This last part will be some additional notes on the previous chapters but nevertheless quite useful to understand too. Let’s begin!

Top 10 bubble rules (in no particular order)

  1. Best wallet cohorts that form best bubbles are whales and 1k-10k. Other cohorts were not noticed to hold a lot of value for trading.
  2. The larger the bubble — the better the support/resistance
  3. Whale bubbles are not the ultimate key to the market. Sometimes they don’t work
  4. The most recent whale bubbles (ones at the end of the price line) are usually due to exchanges reshuffling their funds.
  5. Whale bubble’s strength increases the longer it stays in the same place. Some bubbles stay in place for years and hence provide the best S/R. In the figure below, the 2018 bubble was the support during the Corona crash.
Prices at which whales accumulate Bitcoin usually serve as support and resistance
Bubbles at the location of the cursor are almost 4 years old as of now. At the time of the “corona drop” they were 1.5 years old and served as the “almost to the dollar” price where Bitcoin bounced ($3901). (could have made a fortune by buying BTC there)

6. In order to use bubbles you have be comfortable with trading supports and resistances already. Bubbles are just an actionable way of identifying S/R

7. A whale bubble can consist of multiple whale wallets.

8. A bubble forms if a whale wallet received even 1BTC given its balance was >10,000. The bubble will be tiny in this case.

9. As mentioned before, if the wallet moves its funds, the bubble associated with this whale may disappear. In this case, the whale outflows chart will show which whales moved bitcoin.

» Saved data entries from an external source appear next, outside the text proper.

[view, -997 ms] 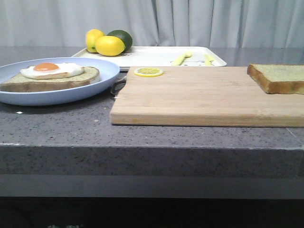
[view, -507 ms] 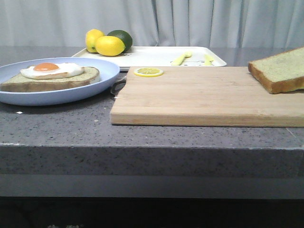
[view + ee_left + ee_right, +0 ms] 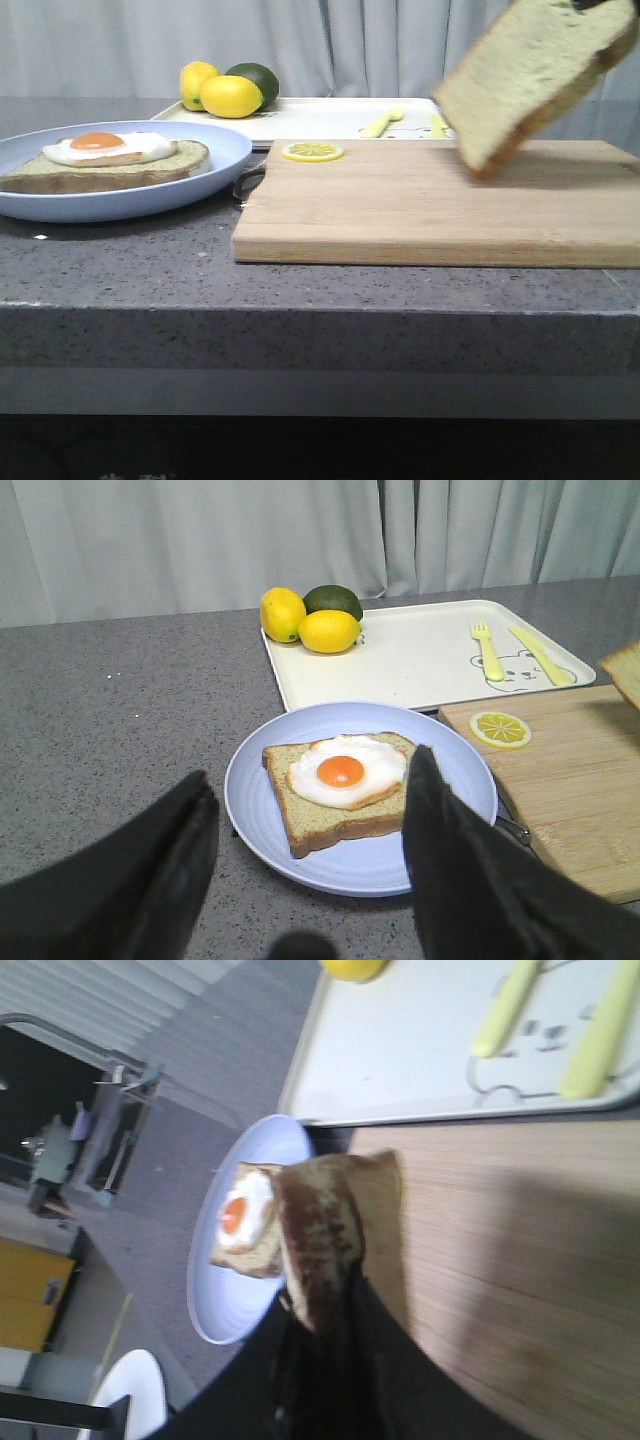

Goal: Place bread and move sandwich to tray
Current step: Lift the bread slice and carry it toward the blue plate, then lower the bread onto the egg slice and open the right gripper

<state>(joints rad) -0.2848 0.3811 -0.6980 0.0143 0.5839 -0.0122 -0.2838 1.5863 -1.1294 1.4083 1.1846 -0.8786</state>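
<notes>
Front view cut off the right gripper almost entirely; only a dark tip showed at the top edge, above the bread (image 3: 535, 85), which hung tilted in the air over the cutting board (image 3: 430, 205), clear of the wood. Right wrist view was blurred, yet the right gripper (image 3: 320, 1305) appeared clamped on the slice's crust edge, the fingers (image 3: 340, 1360) merging into one dark mass below it. The left gripper (image 3: 310, 810) stood wide apart, holding nothing, with the sandwich (image 3: 340, 790) seen between its fingers (image 3: 455, 865) but lower down, on the blue plate (image 3: 440, 855). The tray (image 3: 420, 660) lay behind the plate, carrying two lemons (image 3: 330, 630) and a lime (image 3: 333, 600) at one end, a yellow fork (image 3: 487, 650) and knife (image 3: 540, 655) at the other. A lemon slice (image 3: 312, 152) sat on the board's near corner
</notes>
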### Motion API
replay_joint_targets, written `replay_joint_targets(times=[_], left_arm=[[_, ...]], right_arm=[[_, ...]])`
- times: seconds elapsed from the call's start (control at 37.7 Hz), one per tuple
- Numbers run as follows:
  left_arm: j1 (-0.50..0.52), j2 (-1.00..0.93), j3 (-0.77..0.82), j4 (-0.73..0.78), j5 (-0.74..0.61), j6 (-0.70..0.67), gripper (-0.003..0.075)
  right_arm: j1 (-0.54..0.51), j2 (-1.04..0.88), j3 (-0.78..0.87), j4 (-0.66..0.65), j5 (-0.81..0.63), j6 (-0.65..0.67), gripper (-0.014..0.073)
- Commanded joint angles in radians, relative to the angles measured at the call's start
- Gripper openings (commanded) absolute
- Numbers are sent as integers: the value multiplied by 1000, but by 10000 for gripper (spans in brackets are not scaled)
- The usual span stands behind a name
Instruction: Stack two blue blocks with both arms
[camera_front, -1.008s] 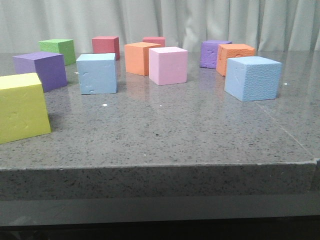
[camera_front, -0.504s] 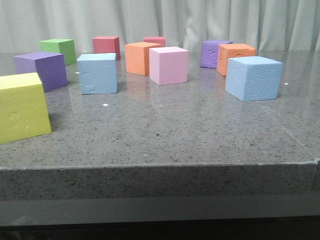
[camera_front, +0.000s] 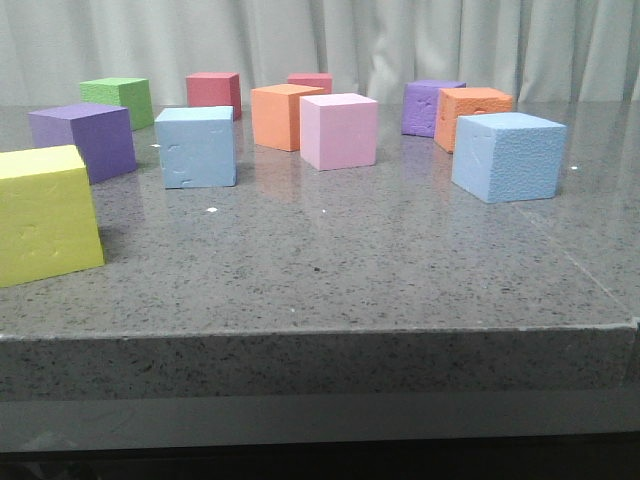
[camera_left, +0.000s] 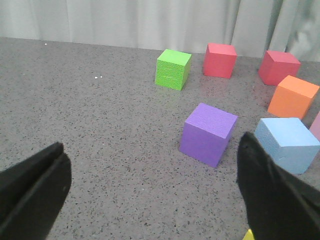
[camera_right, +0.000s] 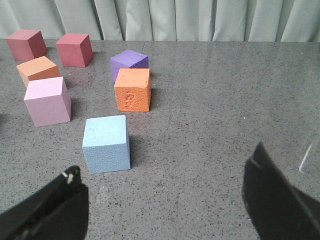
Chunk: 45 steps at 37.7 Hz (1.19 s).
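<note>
The smoother, dented light blue block (camera_front: 196, 147) stands left of the table's middle; it also shows in the left wrist view (camera_left: 287, 145), just beyond my left gripper's right finger. The pebbled light blue block (camera_front: 506, 156) stands at the right; it also shows in the right wrist view (camera_right: 106, 143), ahead of my right gripper's left finger. My left gripper (camera_left: 152, 192) is open and empty above bare table. My right gripper (camera_right: 165, 197) is open and empty above bare table. Neither arm shows in the front view.
A yellow cube (camera_front: 45, 215) sits at the near left. A purple cube (camera_front: 83, 140), a green cube (camera_front: 117, 101), two red cubes (camera_front: 212, 93), an orange cube (camera_front: 282, 116) and a pink cube (camera_front: 338, 131) stand around the left blue block. A purple cube (camera_front: 428, 107) and an orange cube (camera_front: 468, 112) stand behind the right one.
None of the blocks has moved on the table. The front view has shifted very slightly, so the blocks sit a pixel or two further right.
</note>
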Motion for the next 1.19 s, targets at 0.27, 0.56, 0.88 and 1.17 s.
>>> replay_joint_targets(times=[0.27,0.56,0.88,1.17], left_arm=[[1,5,-40,-12,-74,-5,669],[1,5,-40,-12,-74,-5,669],[1,5,-40,-12,-74,-5,669],[1,5,-40,-12,-74,-5,670]], right_arm=[[-1,367,-170,13,-74,-1,645],[110,717,-412,37,-14,-1,645],[235,970,-640,59,98,-1,646],[226,1048,-675,55,105,-1,646]])
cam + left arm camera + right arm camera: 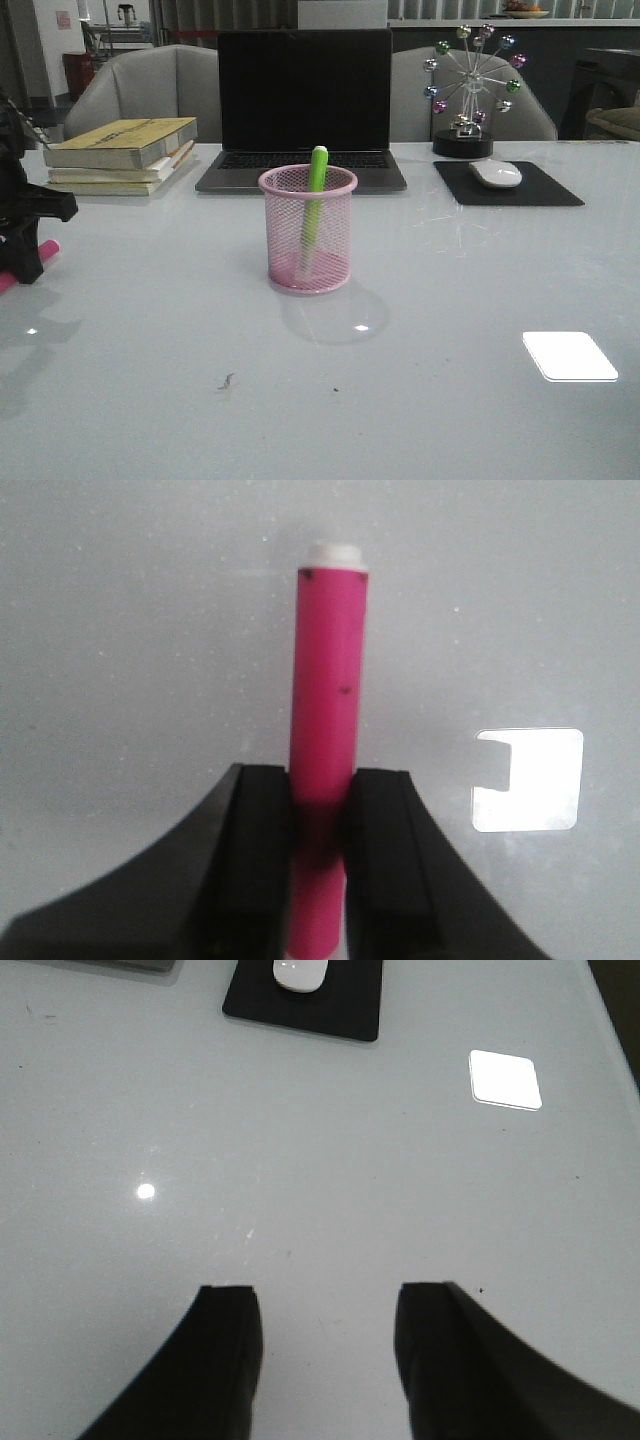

10. The difference between hourly and daily resolutions for bubbles is that the user is able to identify date, time and price of whale activity more precisely, making his trades more precise and profitable in return

Who are >10,000BTC wallets?

At the time of writing, 10,000BTC = ~$350,000,000. Who are the people who hold that much money in a single wallet. Well, a lot of these wallets are actually exchange wallets, i.e. wallets that exchanges such as Coinbase, Binance or Bitfinex use for storing their own funds (cold wallets. Others could be hedge funds, banks, OTC trading desks, pension funds, VCs, etc.

Other categories of bubbles

We can track where other wallets accumulate bitcoin too.

The categories that Whalemap currently tracks are:

  • 1–10
  • 10–100
  • 100–1,000
  • 1,000–10,000
  • 10,000 (beloved whales category)

This is the standard that is used by the on-chain analytics industry.

N.B. Some of our charts categorise >1,000BTC wallets as whales (volume profile, mpl, on-chain volumes). That is because for some charts >1,000 classification is more useful for trading.

“Whale bubbles are the most useful for trading”

“Whale bubbles” are bubbles on the large wallet inflows chart that track wallets with balance >10,000 BTC only, i.e. bubble show where such big wallets accumulate Bitcoin. Whale bubbles are the most useful for trading. There are multiple examples on our Twitter/X where they sometimes show supports and resistance price levels accurate almost to the dollar.

Example from Whalemap’s twitter

Step 1: Levels identified by our bubbles (notice the $29,314 level):https://twitter.com/whale_map/status/1350754019699003393?s=20&t=oOQGjP7Ri9ezCyC9ddEiSw

Step 2: Later price action obeys bubble levels perfect to the dollar:https://twitter.com/whale_map/status/1355095770035351552?s=20&t=oOQGjP7Ri9ezCyC9ddEiSw

Why do whale bubbles work?

Intrinsic value and liqudity

One of the more frequent questions that we receive about our whale bubbles is “why would you care about exchange bubbles”. Exchanges are not whales, they don’t trade, they don’t accumulate, they don’t care about Bitcoin’s price, so how could Whale bubbles of exchanges indicate important prices for Bitcoin?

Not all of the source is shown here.